=== AVAILABLE DATA ===

━━━━━━━━

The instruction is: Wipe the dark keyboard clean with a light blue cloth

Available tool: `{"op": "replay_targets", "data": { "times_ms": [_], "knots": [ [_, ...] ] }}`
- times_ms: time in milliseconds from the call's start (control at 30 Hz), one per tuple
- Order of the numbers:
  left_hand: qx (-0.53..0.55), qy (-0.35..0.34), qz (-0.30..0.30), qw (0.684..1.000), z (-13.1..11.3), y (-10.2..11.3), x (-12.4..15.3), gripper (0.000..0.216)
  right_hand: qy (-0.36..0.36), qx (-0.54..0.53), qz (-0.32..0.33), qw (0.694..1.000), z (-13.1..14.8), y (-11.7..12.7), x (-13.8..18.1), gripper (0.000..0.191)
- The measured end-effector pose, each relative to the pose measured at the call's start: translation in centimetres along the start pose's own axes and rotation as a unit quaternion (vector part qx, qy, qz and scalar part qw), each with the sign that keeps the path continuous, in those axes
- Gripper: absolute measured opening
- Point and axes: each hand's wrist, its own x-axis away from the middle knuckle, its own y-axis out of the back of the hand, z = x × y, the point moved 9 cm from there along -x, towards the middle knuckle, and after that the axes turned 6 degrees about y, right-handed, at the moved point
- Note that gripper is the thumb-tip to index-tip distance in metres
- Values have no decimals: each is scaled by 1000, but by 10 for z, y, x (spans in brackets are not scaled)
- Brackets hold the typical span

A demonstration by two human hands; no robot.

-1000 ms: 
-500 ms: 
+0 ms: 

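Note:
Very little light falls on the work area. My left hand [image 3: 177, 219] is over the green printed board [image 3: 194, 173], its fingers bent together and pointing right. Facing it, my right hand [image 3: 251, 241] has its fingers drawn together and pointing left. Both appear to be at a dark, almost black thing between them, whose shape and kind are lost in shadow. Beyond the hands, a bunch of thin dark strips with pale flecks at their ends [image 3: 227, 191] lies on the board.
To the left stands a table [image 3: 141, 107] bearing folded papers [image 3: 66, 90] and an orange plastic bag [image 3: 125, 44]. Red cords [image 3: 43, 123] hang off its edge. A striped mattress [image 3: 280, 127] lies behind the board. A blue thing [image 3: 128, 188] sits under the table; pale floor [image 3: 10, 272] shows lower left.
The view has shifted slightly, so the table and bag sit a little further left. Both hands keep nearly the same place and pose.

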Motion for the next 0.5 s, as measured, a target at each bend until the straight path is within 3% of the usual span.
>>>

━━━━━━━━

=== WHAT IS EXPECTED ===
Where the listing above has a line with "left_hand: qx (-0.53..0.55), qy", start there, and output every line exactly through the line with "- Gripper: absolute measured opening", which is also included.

=== ANSWER BOX ===
  left_hand: qx (-0.53..0.55), qy (-0.35..0.34), qz (-0.30..0.30), qw (0.684..1.000), z (-13.1..11.3), y (-10.2..11.3), x (-12.4..15.3), gripper (0.000..0.216)
  right_hand: qy (-0.36..0.36), qx (-0.54..0.53), qz (-0.32..0.33), qw (0.694..1.000), z (-13.1..14.8), y (-11.7..12.7), x (-13.8..18.1), gripper (0.000..0.191)
- The measured end-effector pose, each relative to the pose measured at the call's start: translation in centimetres along the start pose's own axes and rotation as a unit quaternion (vector part qx, qy, qz and scalar part qw), each with the sign that keeps the path continuous, in those axes
- Gripper: absolute measured opening

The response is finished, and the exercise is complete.